» To do
Line by line, give the data again exactly as it appears, but without pictures.

» Input data

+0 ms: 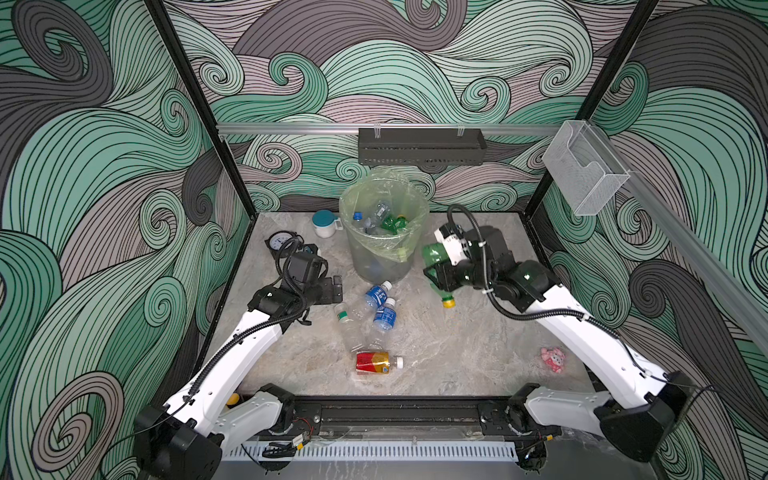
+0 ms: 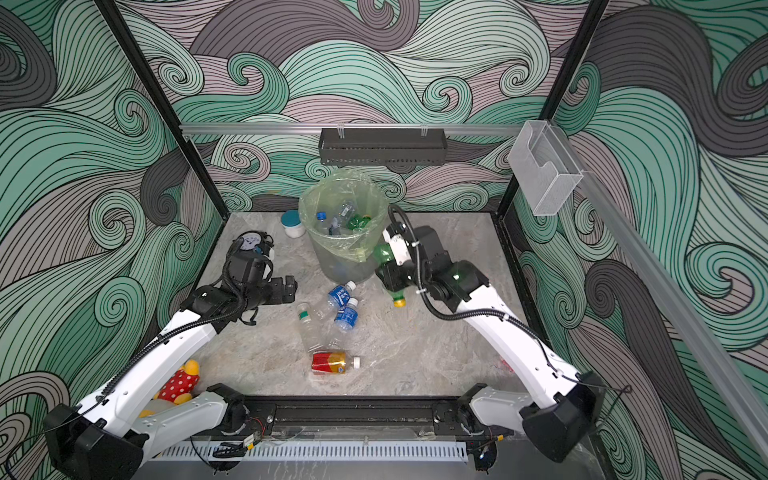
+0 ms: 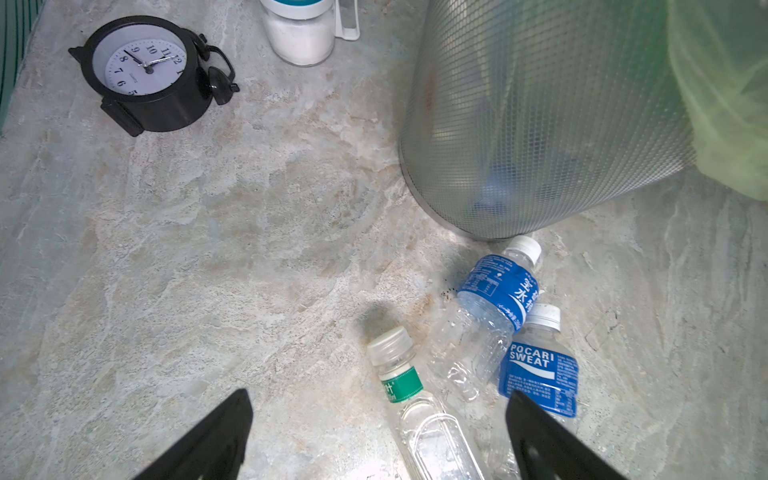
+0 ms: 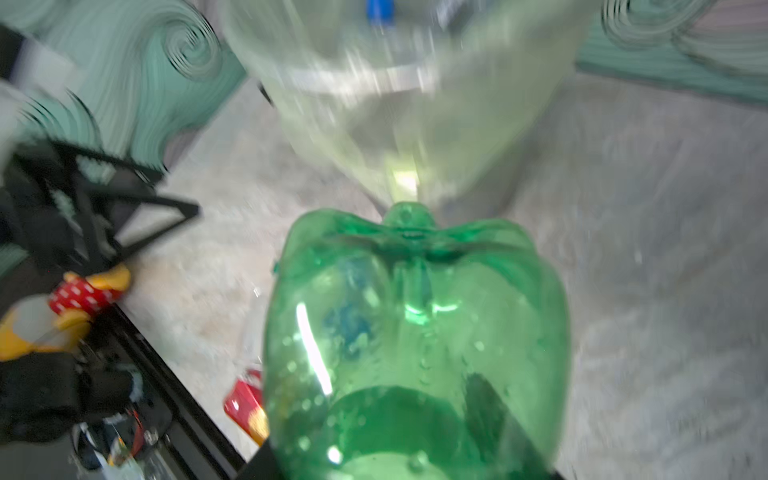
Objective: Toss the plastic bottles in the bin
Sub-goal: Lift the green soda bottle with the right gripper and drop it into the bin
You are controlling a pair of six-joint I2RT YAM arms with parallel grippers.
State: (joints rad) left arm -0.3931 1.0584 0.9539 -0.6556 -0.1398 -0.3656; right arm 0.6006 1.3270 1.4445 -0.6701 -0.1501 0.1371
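Green bottle (image 1: 434, 254) gripped in closed right fingers (image 1: 441, 277), base just beside bin (image 1: 376, 266) wall, yellow cap lowest; left fingers (image 3: 216, 440) spread wide, empty, above desk (image 1: 457, 353) near green-banded clear bottle (image 3: 401, 386); Pocari Sweat bottle (image 3: 538, 374) lying alongside; red-and-yellow bottle (image 1: 374, 363) lying apart, nearer front edge.

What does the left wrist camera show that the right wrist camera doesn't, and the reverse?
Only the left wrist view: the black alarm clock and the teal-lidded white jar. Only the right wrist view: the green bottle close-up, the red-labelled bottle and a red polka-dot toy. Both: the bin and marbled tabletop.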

» Answer
+0 ms: 
+0 ms: 
+0 ms: 
+0 ms: 
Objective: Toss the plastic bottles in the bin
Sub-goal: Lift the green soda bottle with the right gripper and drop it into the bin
You are controlling a pair of six-joint I2RT YAM arms with parallel grippers.
State: (joints rad) left arm -0.3931 1.0584 0.9539 -0.6556 -0.1398 -0.3656; right arm 0.6006 1.3270 1.4445 -0.6701 -0.1501 0.1371
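Green bottle (image 1: 434, 254) gripped in closed right fingers (image 1: 441, 277), base just beside bin (image 1: 376, 266) wall, yellow cap lowest; left fingers (image 3: 216, 440) spread wide, empty, above desk (image 1: 457, 353) near green-banded clear bottle (image 3: 401, 386); Pocari Sweat bottle (image 3: 538, 374) lying alongside; red-and-yellow bottle (image 1: 374, 363) lying apart, nearer front edge.

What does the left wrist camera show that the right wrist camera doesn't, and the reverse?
Only the left wrist view: the black alarm clock and the teal-lidded white jar. Only the right wrist view: the green bottle close-up, the red-labelled bottle and a red polka-dot toy. Both: the bin and marbled tabletop.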

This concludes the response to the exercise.